# WORK REQUIRED:
Whenever a line in the records below contains "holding", pick it out.

# DATA SUPPLIED:
------

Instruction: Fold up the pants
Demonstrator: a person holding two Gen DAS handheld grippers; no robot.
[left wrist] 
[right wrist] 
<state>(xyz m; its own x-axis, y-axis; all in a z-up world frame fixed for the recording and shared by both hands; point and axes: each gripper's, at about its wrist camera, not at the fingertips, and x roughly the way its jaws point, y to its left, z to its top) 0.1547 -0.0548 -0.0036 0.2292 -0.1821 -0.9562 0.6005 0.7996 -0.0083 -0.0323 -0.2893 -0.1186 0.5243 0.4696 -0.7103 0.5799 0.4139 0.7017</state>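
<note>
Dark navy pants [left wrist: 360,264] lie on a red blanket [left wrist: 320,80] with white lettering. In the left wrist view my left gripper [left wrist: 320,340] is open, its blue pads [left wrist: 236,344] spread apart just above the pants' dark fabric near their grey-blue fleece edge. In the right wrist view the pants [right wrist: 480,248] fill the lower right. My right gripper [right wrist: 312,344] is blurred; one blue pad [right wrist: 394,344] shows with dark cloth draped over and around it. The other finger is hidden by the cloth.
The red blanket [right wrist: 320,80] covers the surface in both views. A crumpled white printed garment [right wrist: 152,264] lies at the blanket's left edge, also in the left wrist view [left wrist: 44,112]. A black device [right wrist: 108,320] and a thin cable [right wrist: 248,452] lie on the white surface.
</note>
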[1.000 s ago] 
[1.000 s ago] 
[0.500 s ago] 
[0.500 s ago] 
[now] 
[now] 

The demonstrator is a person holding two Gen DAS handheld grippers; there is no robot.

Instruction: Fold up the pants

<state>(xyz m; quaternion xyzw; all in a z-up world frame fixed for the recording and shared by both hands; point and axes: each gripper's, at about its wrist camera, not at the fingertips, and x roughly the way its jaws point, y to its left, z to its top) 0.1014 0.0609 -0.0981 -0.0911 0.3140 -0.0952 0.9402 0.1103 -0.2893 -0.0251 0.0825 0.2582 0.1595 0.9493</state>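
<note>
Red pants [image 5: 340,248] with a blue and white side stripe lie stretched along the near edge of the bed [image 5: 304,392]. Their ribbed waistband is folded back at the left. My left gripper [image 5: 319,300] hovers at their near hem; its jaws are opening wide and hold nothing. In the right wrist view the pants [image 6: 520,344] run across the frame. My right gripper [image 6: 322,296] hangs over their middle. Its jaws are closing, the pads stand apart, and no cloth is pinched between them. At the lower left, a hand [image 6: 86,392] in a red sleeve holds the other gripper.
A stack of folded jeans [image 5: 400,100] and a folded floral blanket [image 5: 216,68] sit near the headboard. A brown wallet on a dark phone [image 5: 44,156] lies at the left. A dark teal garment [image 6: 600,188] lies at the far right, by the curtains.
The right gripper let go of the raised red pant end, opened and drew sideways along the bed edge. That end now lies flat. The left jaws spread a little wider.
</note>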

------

# ANSWER SECTION:
Demonstrator: a person holding two Gen DAS handheld grippers; no robot.
The demonstrator is a person holding two Gen DAS handheld grippers; there is no robot.

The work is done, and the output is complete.